WHAT YOU WILL DO -
Each line of the listing that holds "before" counts once; report how many there are, and nothing more.

SOURCE DATA -

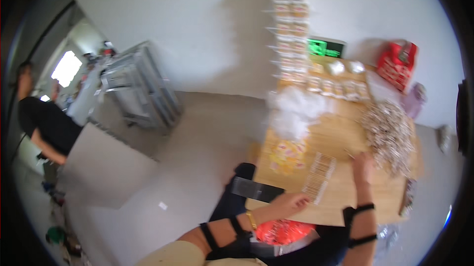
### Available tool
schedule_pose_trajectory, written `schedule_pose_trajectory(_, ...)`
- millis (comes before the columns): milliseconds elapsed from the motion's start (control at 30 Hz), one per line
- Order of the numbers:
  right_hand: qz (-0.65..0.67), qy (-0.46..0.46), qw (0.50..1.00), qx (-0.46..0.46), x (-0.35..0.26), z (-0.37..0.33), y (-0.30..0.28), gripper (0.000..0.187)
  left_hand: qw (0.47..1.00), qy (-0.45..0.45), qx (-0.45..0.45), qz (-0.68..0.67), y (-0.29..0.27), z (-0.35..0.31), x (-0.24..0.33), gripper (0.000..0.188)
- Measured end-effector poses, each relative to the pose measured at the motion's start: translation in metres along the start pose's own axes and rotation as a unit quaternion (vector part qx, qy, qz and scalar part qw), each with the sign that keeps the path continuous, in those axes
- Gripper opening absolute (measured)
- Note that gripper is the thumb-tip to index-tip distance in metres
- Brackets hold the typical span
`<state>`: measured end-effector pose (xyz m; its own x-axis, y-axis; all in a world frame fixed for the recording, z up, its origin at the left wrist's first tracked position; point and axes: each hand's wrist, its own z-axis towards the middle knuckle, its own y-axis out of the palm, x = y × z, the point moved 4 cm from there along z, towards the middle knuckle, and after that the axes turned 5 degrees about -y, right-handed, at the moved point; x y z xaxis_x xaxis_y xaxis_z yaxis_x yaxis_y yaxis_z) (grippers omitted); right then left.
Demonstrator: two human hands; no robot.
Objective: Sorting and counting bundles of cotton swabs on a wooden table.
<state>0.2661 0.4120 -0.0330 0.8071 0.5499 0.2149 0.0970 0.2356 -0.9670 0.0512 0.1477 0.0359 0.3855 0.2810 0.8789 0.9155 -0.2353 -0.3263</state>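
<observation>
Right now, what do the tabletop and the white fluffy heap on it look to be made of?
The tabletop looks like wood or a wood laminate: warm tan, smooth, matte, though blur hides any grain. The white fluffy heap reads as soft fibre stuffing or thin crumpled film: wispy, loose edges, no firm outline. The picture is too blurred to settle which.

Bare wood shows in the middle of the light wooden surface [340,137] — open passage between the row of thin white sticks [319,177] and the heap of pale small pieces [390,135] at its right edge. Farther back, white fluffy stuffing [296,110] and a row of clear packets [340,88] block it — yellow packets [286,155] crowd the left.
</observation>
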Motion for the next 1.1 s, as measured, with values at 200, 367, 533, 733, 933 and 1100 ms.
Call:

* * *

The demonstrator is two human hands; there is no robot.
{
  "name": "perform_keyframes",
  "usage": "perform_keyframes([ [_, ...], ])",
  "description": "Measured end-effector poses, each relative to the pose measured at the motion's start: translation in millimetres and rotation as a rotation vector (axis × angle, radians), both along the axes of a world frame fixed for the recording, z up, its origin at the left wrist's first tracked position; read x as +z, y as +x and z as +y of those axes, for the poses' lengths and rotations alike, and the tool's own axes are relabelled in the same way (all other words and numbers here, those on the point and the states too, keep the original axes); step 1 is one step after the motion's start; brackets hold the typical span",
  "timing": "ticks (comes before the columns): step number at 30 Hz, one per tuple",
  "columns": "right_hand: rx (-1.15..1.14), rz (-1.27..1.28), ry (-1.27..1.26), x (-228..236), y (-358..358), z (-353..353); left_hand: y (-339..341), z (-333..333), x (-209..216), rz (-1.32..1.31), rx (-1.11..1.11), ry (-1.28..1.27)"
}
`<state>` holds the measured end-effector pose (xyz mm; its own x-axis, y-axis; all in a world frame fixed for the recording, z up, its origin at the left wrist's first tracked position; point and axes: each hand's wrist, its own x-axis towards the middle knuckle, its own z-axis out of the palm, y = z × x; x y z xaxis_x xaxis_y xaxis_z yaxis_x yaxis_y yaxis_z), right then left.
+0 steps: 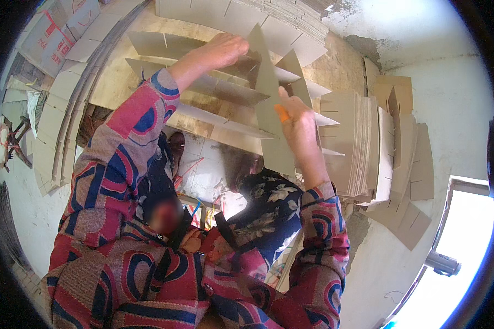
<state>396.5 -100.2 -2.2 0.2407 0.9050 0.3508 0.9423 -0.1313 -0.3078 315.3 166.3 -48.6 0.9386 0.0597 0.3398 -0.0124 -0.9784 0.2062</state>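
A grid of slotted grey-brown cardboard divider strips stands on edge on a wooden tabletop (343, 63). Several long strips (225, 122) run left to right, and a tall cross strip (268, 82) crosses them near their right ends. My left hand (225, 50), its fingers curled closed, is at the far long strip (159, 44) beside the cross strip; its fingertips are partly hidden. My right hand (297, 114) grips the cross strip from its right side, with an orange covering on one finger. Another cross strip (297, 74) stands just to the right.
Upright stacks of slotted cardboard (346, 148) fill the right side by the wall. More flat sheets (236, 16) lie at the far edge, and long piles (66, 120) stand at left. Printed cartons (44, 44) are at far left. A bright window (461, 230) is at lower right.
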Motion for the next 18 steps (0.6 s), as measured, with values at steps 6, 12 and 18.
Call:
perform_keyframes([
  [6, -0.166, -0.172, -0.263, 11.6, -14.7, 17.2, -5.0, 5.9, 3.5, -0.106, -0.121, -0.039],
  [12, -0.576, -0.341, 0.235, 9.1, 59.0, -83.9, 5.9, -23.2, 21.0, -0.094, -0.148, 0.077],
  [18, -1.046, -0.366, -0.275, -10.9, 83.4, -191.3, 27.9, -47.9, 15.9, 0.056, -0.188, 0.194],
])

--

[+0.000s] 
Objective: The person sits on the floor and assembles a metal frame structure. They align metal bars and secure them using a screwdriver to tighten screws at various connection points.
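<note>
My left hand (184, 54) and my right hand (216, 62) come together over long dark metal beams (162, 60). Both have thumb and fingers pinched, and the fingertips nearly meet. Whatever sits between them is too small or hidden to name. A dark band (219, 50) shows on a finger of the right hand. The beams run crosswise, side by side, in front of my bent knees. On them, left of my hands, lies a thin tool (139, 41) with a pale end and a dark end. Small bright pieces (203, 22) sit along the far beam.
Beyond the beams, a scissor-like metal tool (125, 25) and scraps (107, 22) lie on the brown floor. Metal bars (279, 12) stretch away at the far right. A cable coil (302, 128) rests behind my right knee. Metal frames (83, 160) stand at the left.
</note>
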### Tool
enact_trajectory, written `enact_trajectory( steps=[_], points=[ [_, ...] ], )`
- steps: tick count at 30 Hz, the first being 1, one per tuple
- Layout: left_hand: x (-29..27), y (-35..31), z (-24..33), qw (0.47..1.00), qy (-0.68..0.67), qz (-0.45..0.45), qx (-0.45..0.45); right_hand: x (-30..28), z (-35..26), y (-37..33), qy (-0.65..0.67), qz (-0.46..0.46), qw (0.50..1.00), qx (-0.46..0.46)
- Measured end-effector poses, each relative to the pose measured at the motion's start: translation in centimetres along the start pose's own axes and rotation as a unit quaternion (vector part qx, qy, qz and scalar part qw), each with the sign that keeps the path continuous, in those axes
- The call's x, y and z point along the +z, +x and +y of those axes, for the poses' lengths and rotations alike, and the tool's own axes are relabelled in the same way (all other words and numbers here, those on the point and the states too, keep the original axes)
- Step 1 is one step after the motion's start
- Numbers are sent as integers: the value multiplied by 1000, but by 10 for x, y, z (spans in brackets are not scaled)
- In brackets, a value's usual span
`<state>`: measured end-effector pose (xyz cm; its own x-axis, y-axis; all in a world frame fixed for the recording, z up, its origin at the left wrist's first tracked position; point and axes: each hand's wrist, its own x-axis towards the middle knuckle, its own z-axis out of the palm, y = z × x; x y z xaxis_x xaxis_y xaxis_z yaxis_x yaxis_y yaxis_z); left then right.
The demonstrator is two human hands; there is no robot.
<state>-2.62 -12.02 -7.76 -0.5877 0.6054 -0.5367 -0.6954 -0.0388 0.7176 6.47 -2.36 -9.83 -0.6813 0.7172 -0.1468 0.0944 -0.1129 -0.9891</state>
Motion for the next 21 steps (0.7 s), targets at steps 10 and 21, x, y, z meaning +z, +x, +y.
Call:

ANSWER BOX -
2